Arkady Gaydamak became a household name in Israel just two or three years ago. Ever since then, the Ukrainian-born billionaire has had the political establishment worried, proving that with money one can accomplish a lot, including positive things.

Gaydamak has a long-range plan. Israel has plenty of business tycoons, some of them perhaps even richer than he. But Gaydamak is doing things nobody else is doing — and not just because he is a tremendous baal chessed and they are not.

Gaydamak started making his way into the Israeli public consciousness by purchasing well-known basketball and soccer teams, apparently as part of a bid to win the hearts of the amcha and the many die-hard sports fans in its ranks.

He then began donating large sums of money to provide for the lower classes, handling activities the government normally takes charge of in most Western countries. He also donated to a considerable number of organizations through a special foundation he set up.

Then came the war in Lebanon. Gaydamak firmly established himself as a do-gooder by building an enormous tent city in Nitzanim for thousands of displaced northern residents.
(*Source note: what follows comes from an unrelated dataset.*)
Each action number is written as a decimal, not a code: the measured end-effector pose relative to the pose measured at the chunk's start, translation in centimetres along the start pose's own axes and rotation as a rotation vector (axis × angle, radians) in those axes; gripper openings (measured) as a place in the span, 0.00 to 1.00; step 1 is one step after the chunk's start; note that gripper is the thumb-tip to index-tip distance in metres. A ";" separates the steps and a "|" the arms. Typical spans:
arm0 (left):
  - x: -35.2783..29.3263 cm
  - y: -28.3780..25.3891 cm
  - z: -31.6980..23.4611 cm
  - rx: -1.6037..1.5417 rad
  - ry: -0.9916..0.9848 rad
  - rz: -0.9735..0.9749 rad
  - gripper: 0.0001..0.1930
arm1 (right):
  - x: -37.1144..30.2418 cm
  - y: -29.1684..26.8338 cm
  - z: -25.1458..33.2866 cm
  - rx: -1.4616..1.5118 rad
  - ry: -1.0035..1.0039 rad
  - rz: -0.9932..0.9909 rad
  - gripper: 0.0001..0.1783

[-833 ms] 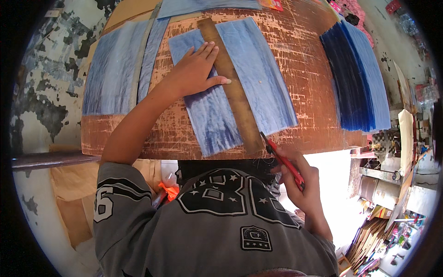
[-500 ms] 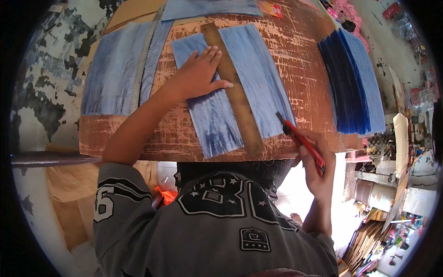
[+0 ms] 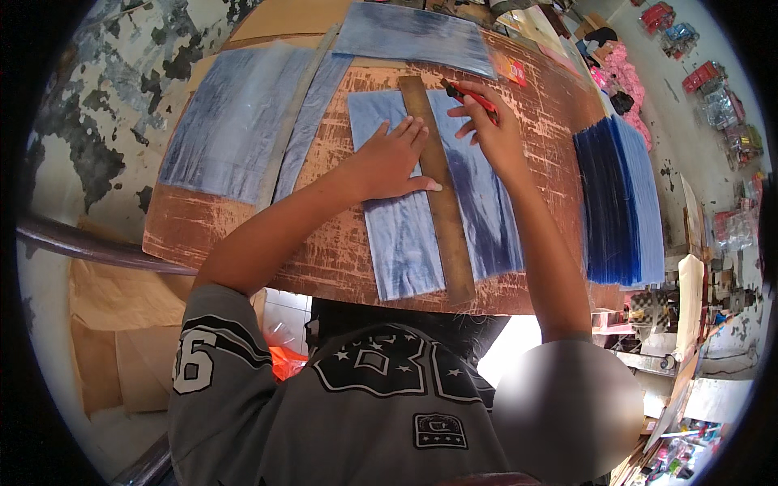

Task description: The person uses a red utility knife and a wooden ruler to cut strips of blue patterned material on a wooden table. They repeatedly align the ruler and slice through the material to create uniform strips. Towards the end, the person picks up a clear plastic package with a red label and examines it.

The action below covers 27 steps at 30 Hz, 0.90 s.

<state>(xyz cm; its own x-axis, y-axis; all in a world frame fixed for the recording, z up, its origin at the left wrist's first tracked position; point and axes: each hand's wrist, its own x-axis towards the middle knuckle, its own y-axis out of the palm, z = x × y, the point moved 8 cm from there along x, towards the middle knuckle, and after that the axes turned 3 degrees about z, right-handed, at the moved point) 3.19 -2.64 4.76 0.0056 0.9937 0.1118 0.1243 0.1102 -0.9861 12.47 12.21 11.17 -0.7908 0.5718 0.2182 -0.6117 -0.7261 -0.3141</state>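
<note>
My left hand (image 3: 389,168) lies flat with its fingers out, pressing a brown straight strip (image 3: 454,243) like a ruler down onto a blue, glossy plastic-looking sheet. The sheet shows on both sides of the strip, a left part (image 3: 403,251) and a right part (image 3: 490,231); whether they are joined beneath it I cannot tell. A red utility knife (image 3: 480,102) is gripped in my right hand (image 3: 501,138), over the far end of the right part. Its dark tip is near the strip's far end.
On the worn brown table (image 3: 324,271), more blue sheets (image 3: 231,121) lie at the left beside a long grey strip (image 3: 296,121). Another blue sheet pile (image 3: 413,36) is at the back. A thick blue stack (image 3: 636,202) stands at the right edge. A red-yellow packet (image 3: 512,70) lies behind.
My right hand has moved with the knife from the near right edge of the sheet to its far end. My left hand stays on the strip. The whole view has shifted slightly.
</note>
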 end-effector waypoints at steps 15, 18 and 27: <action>-0.1 0.1 0.1 0.031 0.008 0.036 0.57 | 1.1 3.2 -1.6 -0.056 -0.002 0.078 0.19; 0.0 0.0 0.0 0.004 0.027 -0.012 0.58 | -1.7 2.4 -0.7 -0.038 -0.036 0.038 0.19; -0.2 -0.3 -0.1 0.052 0.014 -0.018 0.56 | -15.9 0.1 3.0 -0.150 0.178 0.083 0.19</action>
<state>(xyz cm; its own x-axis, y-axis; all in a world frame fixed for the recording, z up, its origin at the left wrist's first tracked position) 3.25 -2.85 5.03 0.0181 0.9913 0.1307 0.0727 0.1291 -0.9890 24.91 1.87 10.44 -0.8136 0.5809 0.0238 -0.5247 -0.7161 -0.4603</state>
Recently Gaydamak again made headlines when he opened up his purse strings to pay for a week long vacation in Eilat for hundreds of Sderot residents at nerve's end after long months of Kassam rocket attacks. But this time his philanthropy came after remarks suggesting he has his sights on the Knesset — and maybe even the Prime Minister's Office.

The reactions among top politicians were a fascinating sight to see. Ehud Olmert and Amir Peretz slammed Gaydamak, saying by whisking hundreds of local residents out of Sderot he was serving the interests of the terrorist organizations.
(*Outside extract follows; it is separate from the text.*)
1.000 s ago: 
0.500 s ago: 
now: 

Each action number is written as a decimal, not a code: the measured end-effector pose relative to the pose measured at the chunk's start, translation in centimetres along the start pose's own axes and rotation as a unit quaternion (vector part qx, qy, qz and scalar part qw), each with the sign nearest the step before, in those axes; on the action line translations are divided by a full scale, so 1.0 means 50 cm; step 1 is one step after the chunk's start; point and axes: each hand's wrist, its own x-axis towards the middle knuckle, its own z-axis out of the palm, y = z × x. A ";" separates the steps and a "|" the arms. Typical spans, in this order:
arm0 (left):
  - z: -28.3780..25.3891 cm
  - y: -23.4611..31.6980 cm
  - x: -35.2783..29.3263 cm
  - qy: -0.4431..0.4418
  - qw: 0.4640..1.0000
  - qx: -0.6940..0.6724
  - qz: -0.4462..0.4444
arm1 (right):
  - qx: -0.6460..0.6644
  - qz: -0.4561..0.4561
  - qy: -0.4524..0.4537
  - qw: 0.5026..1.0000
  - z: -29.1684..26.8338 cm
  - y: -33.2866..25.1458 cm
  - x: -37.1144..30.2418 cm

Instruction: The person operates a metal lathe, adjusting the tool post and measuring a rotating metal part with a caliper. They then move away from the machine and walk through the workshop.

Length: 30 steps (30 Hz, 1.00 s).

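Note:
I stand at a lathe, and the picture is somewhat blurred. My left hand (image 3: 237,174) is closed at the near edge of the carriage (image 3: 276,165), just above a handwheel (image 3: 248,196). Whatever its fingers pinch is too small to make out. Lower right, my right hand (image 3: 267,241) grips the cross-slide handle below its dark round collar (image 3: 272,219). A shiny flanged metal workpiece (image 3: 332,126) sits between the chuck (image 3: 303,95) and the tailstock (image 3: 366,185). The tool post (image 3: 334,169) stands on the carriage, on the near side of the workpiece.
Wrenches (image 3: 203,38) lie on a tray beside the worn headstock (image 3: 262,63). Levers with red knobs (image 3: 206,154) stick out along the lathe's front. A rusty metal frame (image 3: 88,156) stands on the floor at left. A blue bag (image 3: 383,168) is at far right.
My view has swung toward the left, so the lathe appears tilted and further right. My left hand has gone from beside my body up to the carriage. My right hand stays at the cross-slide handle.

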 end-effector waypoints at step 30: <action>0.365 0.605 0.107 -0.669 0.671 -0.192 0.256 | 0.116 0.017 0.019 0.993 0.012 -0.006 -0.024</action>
Gaydamak's opponents say he is simply buying his way into power and represents a threat to democracy. Some claim he is the most dangerous man around today, saying his aim is to buy a country by winning the hearts of the simple folk since at the polls there is no difference between a vote cast by a professor and a vote cast by a dishwasher at a restaurant.

The way the Eilat vacation was handled offers proof that Gaydamak's detractors could be right. In Sderot hundreds of teenagers were left waiting for hours for the buses to transport them to their southern getaway. Gaydamak's people told them the plan had been cancelled because of Olmert's criticism. Upon hearing that their vacation was being taken away from them and the reason why, they of course started shouting out invectives against Olmert with various television cameras on hand to capture the scene. Then lo and behold, once the performance was over the buses suddenly rolled in and the vacation went ahead as scheduled.

This was clearly a political maneuver showing Gaydamak already seems to have learned the rules of the game in Israeli politics.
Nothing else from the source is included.